Both Porter and Schiff have raised far more than Lee. Schiff on Monday announced that he had $32 million in cash on hand after raising $6 million in the third quarter. Porter hasn’t revealed her latest fundraising numbers but had $10.3 million in her campaign account through June.

Lee, Porter and Schiff all applauded Newsom’s pick, with the Oakland representative saying she looked “forward to working closely with her to deliver for the Golden State” and Porter issuing a statement praising Butler for “her career standing up for women and working families.”

Political strategists and former elected officials said the fundraising prowess of Porter and Schiff gives them a substantial advantage in the March primary. Butler, they said, could put an operation together and has the chops to raise money quickly, but it would be a tall order.

“I don’t care who you are, or how attractive you are as a candidate, or as a politician, or whatever,” said longtime Democratic political strategist Garry South. “You cannot pull together a viable statewide campaign in a state like California in five months’ time, especially with the holidays in the middle.”

“There are more than 21 million registered voters in California,” South added. “Do 21,000 know who she is?”

Veteran political strategist Bill Carrick, a longtime advisor to Feinstein, said that although Schiff, Porter and Lee announced their candidacies months ago, it wouldn’t be too late for another candidate to enter the race.

None of the three leading Democratic candidates has held statewide office before, he said, and polling suggests that they all have relatively low levels of support.

“It’s not like anybody starts with a built-in base,” Carrick said. “If you and I were sitting in a focus group right now, I think we’d find that most people don’t know much about any of these people.”

Butler is “extremely intelligent,” Carrick said, and would bring a long and varied resume to the campaign trail, should she decide to run.

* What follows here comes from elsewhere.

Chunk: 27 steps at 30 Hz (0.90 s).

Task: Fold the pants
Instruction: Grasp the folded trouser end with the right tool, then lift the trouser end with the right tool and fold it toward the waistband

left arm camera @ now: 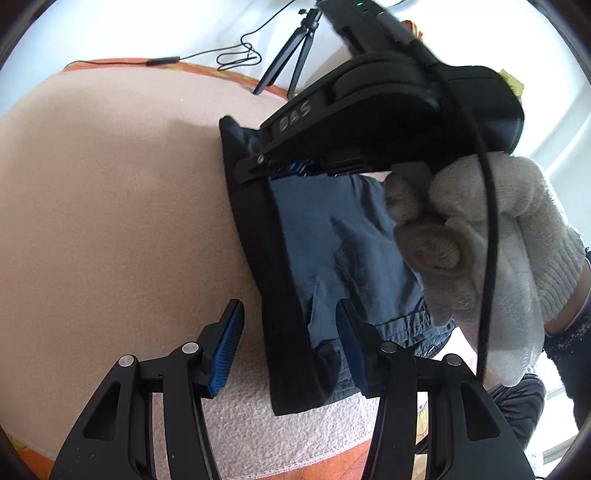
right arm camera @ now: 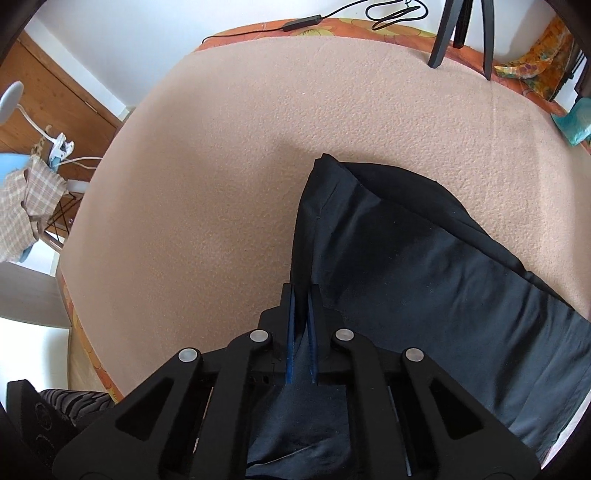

That includes more than a decade as the president of Service Employees International Union Local 2015, which Carrick called the “largest and most politically savvy” labor union in California, as well as her ties to the political fundraising world through Emilys List, which he said could help her quickly tap into a wide network of potential donors.

Emilys List is a powerhouse political organization that funnels millions of dollars each election cycle to help elect Democratic women who support access to abortion run for office.

“It gives you a large universe of women donors who respond in very efficient ways to fundraising needs,” Carrick said.

If Butler were to launch a Senate run, her campaign support system — financial or otherwise — would probably rely heavily on the organizations where she worked previously. The endorsements of Emilys List and SEIU 2015 will be coveted by the already declared candidates.

“Those three I’m sure have deep relationships with the very entities that she comes out of,” said former California Gov. Gray Davis — who has yet to endorse in the Senate race. “Obviously she’ll get a lot of attention in the short term. On the other hand, I can tell you how difficult it is to get well known in a state of 39 million people. It takes years and years.”

Whether she runs for a full term or not, it’s clear that Butler’s star is rising in California politics — and the coming months may not be the last time she holds or seeks elected office.

“Whether or not she chooses to exercise her right to file as a candidate in the next 60 days remains to be seen,” said a person connected to the California labor community who was granted anonymity to speak candidly, “but I don’t think this is the last time we will see her potentially put her name in the ring for elected office.”

Times staff writer Taryn Luna contributed to this report.